We then open a route from client to server for POST /async_long_running_task request. The Flask server accepts the request from client, does not actually execute the request (as in Synchronous API), but rather put it in the task queue using delay function. An task_id will be ACK immediately. The client can do other things, such as making a second request to the server without waiting for the first one to finish.

# server.py
...
...
# create a route from client to server for POST /task request
@app.route('/async_long_running_task', methods=["POST"])
def submit_task_to_taskQueue():
    task = async_long_running_task.delay()
    return make_response(jsonify({'task_id': task.id}), 202)
    

Now, let’s launch the Celery workers.

celery -A server.celery worker --concurrency=1 --loglevel=info

--- ***** -----
-- ******* ---- Linux-4.19.128-microsoft-standard-x86_64-with-glibc2.10 2022-11-01 11:55:08
- *** --- * ---
- ** ---------- [config]
- ** ---------- .> app:         async_tasks:0x7f48e2da5130
- ** ---------- .> transport:   redis://localhost:6379/0
- ** ---------- .> results:     redis://localhost:6379/0
- *** --- * --- .> concurrency: 1 (prefork)
-- ******* ---- .> task events: OFF (enable -E to monitor tasks in this worker)
--- ***** -----
 -------------- [queues]
                .> celery           exchange=celery(direct) key=celery

[tasks]
  . async_tasks.long_running_task

[2022-11-01 11:55:08,104: INFO/MainProcess] Connected to redis://localhost:6379/0
[2022-11-01 11:55:08,109: INFO/MainProcess] mingle: searching for neighbors
[2022-11-01 11:55:09,119: INFO/MainProcess] mingle: all alone
[2022-11-01 11:55:09,130: INFO/MainProcess] celery@YD-H02M403 ready.

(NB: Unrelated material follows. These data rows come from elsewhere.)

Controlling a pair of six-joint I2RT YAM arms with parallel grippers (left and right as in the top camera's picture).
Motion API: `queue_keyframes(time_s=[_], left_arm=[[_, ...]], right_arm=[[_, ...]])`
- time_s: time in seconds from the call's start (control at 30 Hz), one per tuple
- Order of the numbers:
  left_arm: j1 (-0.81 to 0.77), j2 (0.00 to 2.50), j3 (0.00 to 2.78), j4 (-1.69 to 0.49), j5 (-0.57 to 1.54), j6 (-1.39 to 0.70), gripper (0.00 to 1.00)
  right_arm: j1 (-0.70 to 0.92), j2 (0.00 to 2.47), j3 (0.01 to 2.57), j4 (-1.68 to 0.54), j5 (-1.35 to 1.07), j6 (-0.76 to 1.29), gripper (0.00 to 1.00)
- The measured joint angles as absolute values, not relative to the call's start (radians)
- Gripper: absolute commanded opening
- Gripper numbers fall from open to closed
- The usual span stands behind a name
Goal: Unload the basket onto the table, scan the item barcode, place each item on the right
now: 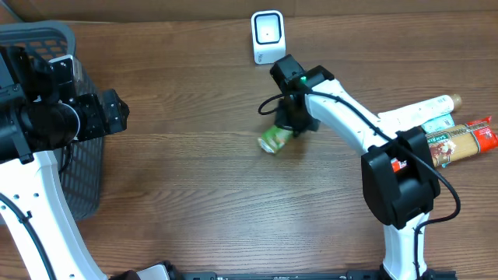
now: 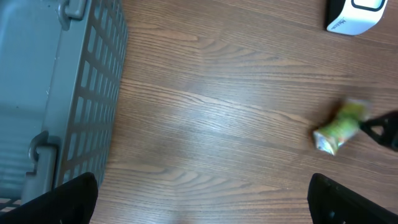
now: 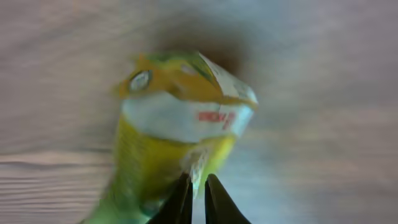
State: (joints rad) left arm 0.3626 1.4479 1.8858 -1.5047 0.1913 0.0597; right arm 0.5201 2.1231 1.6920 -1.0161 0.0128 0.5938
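Left: grey basket (image 1: 47,47), left hand (image 1: 109,113) at its rim, spread wide | Centre: green-yellow packet (image 1: 274,140) at mid-table (image 1: 194,194), near white scanner (image 1: 267,36), one end pinched in nearly closed right hand (image 1: 294,123) | Right: other packaged goods (image 1: 455,136) at table edge

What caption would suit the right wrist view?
Right end effector closed on the crimped edge of a green-and-yellow packet, wooden table blurred behind.

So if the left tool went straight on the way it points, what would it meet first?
Likely bare table, between the basket and the green packet, though depth is unclear.
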Motion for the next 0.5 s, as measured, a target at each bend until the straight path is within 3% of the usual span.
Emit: queue_keyframes(time_s=[0.23, 0.3, 0.33, 0.37, 0.5], left_arm=[[0.363, 1.448, 1.886, -1.505, 0.191, 0.060, 0.99], [0.363, 1.448, 1.886, -1.505, 0.191, 0.060, 0.99], [0.363, 1.448, 1.886, -1.505, 0.191, 0.060, 1.00], [0.363, 1.448, 1.886, -1.505, 0.191, 0.060, 1.00], [0.363, 1.448, 1.886, -1.505, 0.191, 0.060, 1.00]], right_arm=[[0.657, 2.127, 1.656, -0.818, -0.036, 0.522, 0.12], [0.693, 2.135, 1.653, -0.815, -0.038, 0.513, 0.20], [0.702, 2.138, 1.653, -0.815, -0.038, 0.506, 0.33], [0.709, 2.140, 1.653, -0.817, -0.037, 0.503, 0.39], [0.687, 2.140, 1.679, -0.881, -0.036, 0.495, 0.42]])
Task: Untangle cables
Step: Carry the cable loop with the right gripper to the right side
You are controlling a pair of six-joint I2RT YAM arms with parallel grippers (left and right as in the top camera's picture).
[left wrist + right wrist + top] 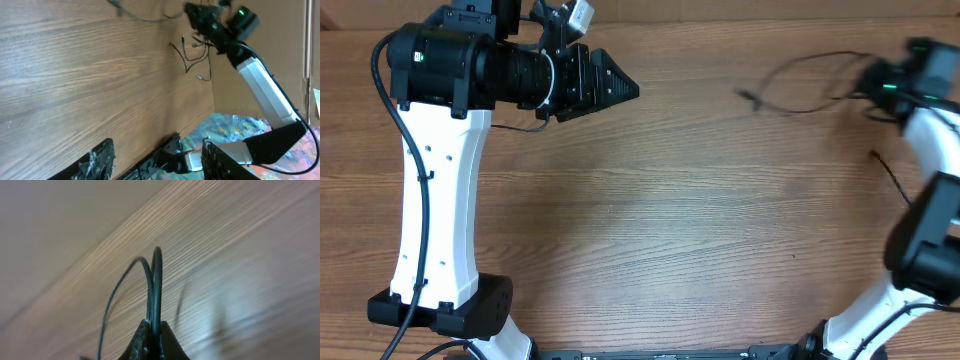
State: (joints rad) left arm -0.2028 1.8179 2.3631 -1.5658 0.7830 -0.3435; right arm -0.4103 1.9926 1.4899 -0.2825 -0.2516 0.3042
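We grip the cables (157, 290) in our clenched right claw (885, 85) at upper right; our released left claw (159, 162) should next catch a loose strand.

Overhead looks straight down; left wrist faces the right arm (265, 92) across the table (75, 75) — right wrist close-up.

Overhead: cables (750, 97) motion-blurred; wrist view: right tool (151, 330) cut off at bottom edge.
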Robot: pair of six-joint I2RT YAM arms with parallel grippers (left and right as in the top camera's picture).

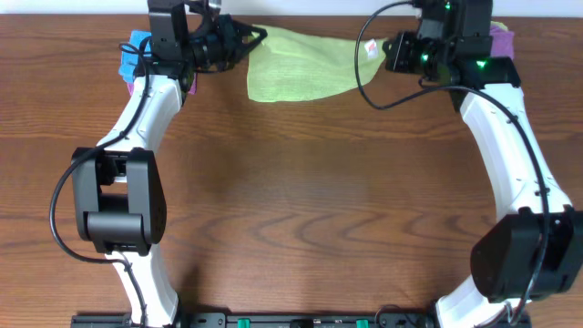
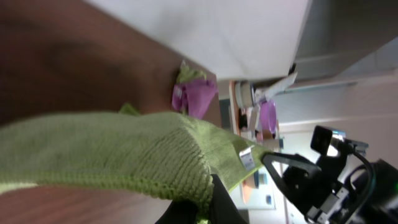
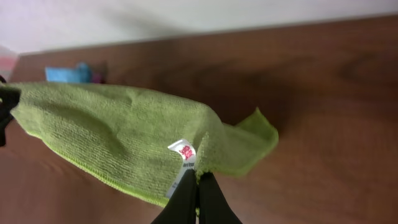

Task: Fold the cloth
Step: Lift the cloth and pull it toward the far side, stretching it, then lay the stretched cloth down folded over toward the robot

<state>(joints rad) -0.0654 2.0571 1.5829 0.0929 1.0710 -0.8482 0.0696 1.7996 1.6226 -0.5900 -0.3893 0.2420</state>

--concurrency=1 indicates the number of workers (1) which defaults to the number of available CPUs. We can also verify that celery workers are correctly connected to redis broker and backend. It currently supports 1 async task class: async_tasks.long_running_task.

Sound good so far ! Let’s try to send a request to the API:

curl -X POST  localhost:5000/async_long_running_task   

{"task_id":"923733ec-2285-4295-9613-558703248957"}

We receive straight away an unique id 923733ec-2285-4295-9613-558703248957 for the request we’ve sent.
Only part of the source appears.